- [DATA EXTRACT]:
════════════════

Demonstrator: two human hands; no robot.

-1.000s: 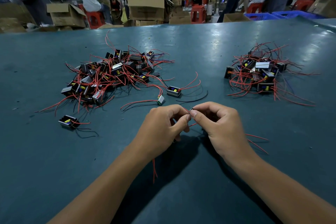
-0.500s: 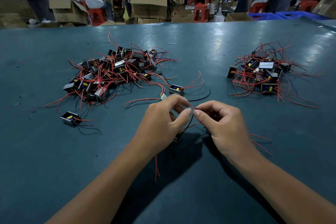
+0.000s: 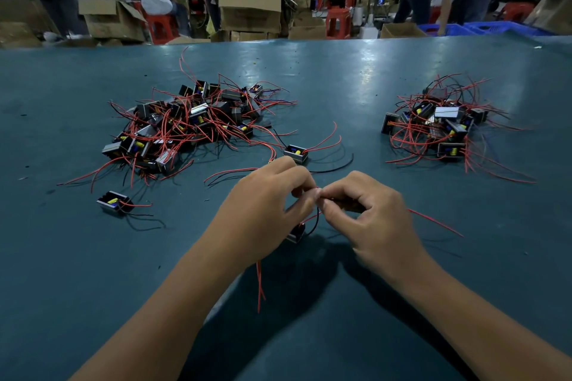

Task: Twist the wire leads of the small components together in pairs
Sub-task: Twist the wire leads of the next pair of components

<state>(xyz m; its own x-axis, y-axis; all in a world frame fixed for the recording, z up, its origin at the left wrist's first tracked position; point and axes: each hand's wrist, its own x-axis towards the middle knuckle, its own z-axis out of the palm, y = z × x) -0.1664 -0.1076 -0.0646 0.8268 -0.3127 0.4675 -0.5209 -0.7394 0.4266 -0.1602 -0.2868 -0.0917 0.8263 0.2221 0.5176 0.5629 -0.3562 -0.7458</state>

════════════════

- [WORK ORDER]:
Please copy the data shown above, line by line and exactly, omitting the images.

- [WRITTEN RESPONSE]:
Demonstrator: two human hands; no robot.

-1.000s: 
-0.500s: 
+0.000s: 

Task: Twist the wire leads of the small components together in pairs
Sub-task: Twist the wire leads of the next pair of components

<state>(xyz m; its own x-axis, y-axis; all in a world frame fixed for the recording, z up, its origin at the left wrist's first tracked position; point and axes: each hand's wrist, its own x-axis towards the middle knuckle, its own z-axis out of the palm, y = z × x) -0.1664 -0.1076 -0.0646 0.8268 -0.3127 0.4675 -0.5209 -0.7394 0.4266 -0.1602 -0.2868 -0.0917 0.8263 0.2221 0.5176 0.5629 -0.3562 -0.7458</state>

This exercise calls for no further output.